There is real value in thinking about this question now. It obviously creates an agenda for action when Democrats take back power. It also will give candidates who believe in the Rule o Law an agenda to run on.
So what would make sense in response to Trump? I will offer some thoughts, but I urge all of you to give your own thoughts in the comments below. Let’s start a conversation! Let the brainstorming begin!
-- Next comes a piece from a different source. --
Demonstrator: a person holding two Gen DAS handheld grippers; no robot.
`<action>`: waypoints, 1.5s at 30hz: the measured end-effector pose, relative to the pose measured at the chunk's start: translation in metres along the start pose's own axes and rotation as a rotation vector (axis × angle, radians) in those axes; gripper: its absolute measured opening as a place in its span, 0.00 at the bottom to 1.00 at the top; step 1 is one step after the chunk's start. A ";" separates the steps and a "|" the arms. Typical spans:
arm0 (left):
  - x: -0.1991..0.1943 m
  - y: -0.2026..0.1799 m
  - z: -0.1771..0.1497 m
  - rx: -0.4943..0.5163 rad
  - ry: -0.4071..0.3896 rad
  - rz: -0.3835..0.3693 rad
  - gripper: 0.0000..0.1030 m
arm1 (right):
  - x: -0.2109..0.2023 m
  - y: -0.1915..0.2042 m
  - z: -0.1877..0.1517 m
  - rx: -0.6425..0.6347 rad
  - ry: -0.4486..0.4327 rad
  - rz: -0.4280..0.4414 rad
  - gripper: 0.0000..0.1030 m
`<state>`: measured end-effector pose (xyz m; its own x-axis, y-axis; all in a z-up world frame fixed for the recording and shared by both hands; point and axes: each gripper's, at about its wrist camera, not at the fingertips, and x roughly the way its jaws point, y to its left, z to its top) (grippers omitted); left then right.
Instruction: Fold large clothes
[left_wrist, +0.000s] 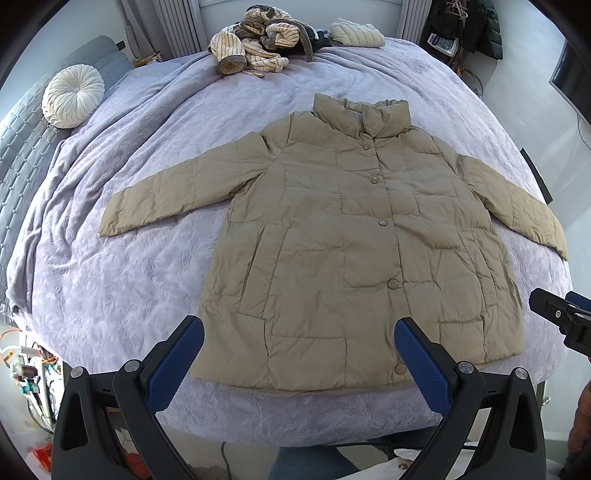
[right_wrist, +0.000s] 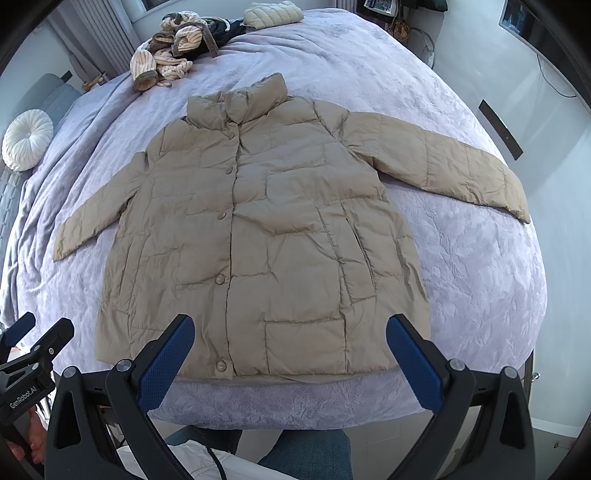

I will start the discussion with a few ideas:
First, as I noted in my previous post on the President’s emergency authority, we need to cabin the extensive “emergency” authority Congress has granted the President over the years. A good first step would be to get rid of the emergency authority that doesn’t make sense or that could be abused. We can start with Section 706(c) of the Communications Act of 1934 allows the president to shut down or take over radio stations. We also need to amend the National Emergencies Act of 1976 to put back Congress’ check on the use of emergency authority. While the Act provided that Congress could terminate any declared national emergency by a resolution passed by both houses that did not require a Presidential signature to be effective—a legislative veto—the Supreme Court struck down legislative vetoes as unconstitutional in its 1983 decision in INS v. Chadha. Congress needs to return to the balance of power it intended in the National Emergencies Act before the Supreme Court held that legislative vetoes are unconstitutional.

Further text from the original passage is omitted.